Original Publish Date: December 6, 2016
Ensuring patients make safe transitions as they leave the hospital is a community responsibility. Care transitions, when well-managed, can result in improved quality outcomes, greater patient satisfaction and fewer avoidable hospital readmissions. It’s rare to find a community with a comprehensive strategy to address the entire acute episode of care – from the time a patient arrives in the hospital through 90 days following discharge.
Hospitalists typically provide care from the time a patient is admitted to the hospital through the day of their discharge. Many hospitalist teams rely on others to manage post-discharge care transitions, leaving plenty of opportunities for care plans to fail. Poor transitions can lead to patients bouncing back to the hospital. However, with well-coordinated transitions of care, starting with an appropriate next site of care management plan, it is possible anticipate simple and timely interventions that can be addressed in the 90 days following discharge and avoiding unnecessary hospital readmissions for many at-risk patients.
Our physician group, with more than 2,000 hospitalist providers (Sound Physicians), established a Transitional Care team to serve the needs of communities around the country. This new model coordinates care delivered by the hospitalist team, the patient’s primary care provider, hospital case management, post-acute centers (home health, skilled nursing and rehab agencies), and other community groups to create an end-to-end care management plan for the acute care phase and the 90 days following discharge from the hospital.
We implemented this new care model at Good Samaritan Hospital in Puyallup, Washington, part of the MultiCare Health System and in several other communities around the country over the past 24 months. The primary goal of all our Transitional Care teams is to enable the patients to return home with the proper follow up and support whenever possible. Our team includes a Transitional Care RN at each hospital who serves as a liaison between the hospitalist team, case management, community groups, patients and their families. The hospitalist providers work with the Transitional Care RN and others to evaluate the plans for next site of care for each patient. If the patient requires specialized care at a skilled nursing facility or rehab center, the Transitional Care RN and hospitalists establish relationships and expectations with the centers to ensure their patients get the right care. Each team also has a Regional Medical Director and a Market Manager who oversee clinical and operational aspects of the programs in the community.

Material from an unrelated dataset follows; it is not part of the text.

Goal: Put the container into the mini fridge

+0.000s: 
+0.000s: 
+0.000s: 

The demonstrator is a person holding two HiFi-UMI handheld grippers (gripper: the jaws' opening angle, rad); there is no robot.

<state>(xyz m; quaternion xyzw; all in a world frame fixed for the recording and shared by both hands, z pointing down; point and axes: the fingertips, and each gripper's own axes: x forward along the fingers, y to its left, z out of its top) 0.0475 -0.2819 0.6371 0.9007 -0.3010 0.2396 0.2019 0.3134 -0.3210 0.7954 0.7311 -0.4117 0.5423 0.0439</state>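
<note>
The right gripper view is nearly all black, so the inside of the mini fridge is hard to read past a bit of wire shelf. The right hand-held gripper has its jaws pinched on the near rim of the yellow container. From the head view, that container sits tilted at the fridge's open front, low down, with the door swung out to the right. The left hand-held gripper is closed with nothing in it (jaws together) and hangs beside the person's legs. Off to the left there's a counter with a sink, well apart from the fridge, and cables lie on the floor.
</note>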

Planning for discharge begins at the onset of admission, triggering discussions about the most appropriate next site of care starting with assessing the possibility of going directly home. Adding these specialized team members to focus on the transition between the hospital and home or skilled nursing is proving to be a critical factor in the success of the program. And, effective communication between the entire care team is essential. The operational team works with community services and skilled nursing facilities, ensuring facilities meet the quality standards for care and outcomes.
Educating providers about their role in transitional care and giving them skills to help patients define their goals of care, particularly around the end of life discussions is pivotal to the success of transitional care. Partnering with educators in palliative care, Sound Physicians worked with the CORE Healthcare Consulting Group to develop goals of care educational modules for providers. The video modules, created by physicians and nurses, provides coaching and practical tools to ensure the goals of care conversations are effective when confronted with communicating difficult news to patients with serious or advanced illness (view one of the modules here). Giving providers the tools necessary to improve their conversations with patients and families is leading to more successful care transitions.
Bringing members of the community together to engage in a common understanding for transitions of care is an important piece of the puzzle often overlooked. In heightening collaboration in local communities it is possible to improve transitions to skilled nursing, home health, and palliative care and hospice, based on individual patient’s needs.